Inside, Rhoda offered coffee to Mrs. Brennerman—not to Clara—and the two of them withdrew to the kitchen. Clara took quiet steps across the wood floor and stopped outside the kitchen, to one side of the open door. This could be the moment Rhoda learned of the stories. Clara wanted to hear Mrs. Brennerman’s account for herself.
“Have you heard about the bishop?” Mrs. Brennerman said to Rhoda. “He’s fallen ill—quite ill, I believe.”
“We must remember to pray for him,” Rhoda said.
“His wife has him in seclusion. She believes he needs complete rest. No one is to try to speak to him.”
“We do have three other ministers,” Rhoda said. Clara heard the cups in her hand clink.
“There are some who would take advantage of Bishop Yoder’s illness.”
“He will recover.”
“He is quite ill,” Mrs. Brennerman repeated.
Clara stepped away. Of course she would pray for the bishop’s recovery to full strength.

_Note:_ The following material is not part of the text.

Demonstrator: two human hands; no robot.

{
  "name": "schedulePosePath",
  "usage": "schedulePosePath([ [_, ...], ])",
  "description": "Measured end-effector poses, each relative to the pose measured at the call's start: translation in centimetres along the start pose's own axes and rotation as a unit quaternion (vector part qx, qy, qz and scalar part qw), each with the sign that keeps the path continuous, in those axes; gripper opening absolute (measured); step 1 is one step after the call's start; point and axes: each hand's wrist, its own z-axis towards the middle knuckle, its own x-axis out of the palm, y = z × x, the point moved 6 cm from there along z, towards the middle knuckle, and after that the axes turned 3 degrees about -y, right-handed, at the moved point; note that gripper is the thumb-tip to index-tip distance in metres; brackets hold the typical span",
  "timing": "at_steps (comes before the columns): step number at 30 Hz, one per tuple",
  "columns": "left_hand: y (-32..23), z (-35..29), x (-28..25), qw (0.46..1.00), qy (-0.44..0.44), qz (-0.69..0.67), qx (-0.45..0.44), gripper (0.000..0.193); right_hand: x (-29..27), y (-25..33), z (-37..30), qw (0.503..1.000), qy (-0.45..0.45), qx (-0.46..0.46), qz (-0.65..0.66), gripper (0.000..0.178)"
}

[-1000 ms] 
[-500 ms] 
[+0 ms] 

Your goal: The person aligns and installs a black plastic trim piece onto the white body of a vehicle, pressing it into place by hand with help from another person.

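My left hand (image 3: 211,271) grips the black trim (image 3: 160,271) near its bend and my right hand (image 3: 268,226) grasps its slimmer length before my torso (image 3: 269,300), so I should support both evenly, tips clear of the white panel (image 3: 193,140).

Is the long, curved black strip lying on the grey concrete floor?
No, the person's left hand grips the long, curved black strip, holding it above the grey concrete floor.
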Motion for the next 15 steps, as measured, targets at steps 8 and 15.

But what if he did not recover?
Andrew had expected only to buy a box of nails while he was in town, not to hear that Bishop Yoder was too ill to see anyone. The news did not surprise him. He let pass the speculation that the illness was likely the same one that had infected other households. In a few days the bishop’s appetite would return. He would be back to preaching by Sunday.
Andrew was certain that was not true.
He didn’t take his buggy home to his own farm. Instead, he unhitched his horse behind the old Johnson barn with the confidence that the animal would not wander far. John Stutzman was the man Andrew wanted to talk to, and he lived on the other side of the district. The Model T was running well these days, and Andrew had practiced enough to believe he was not a menace on the road. This would be a useful demonstration of the time the automobile would save. Andrew pushed open the barn door, cranked the engine to life, and drove onto the main road.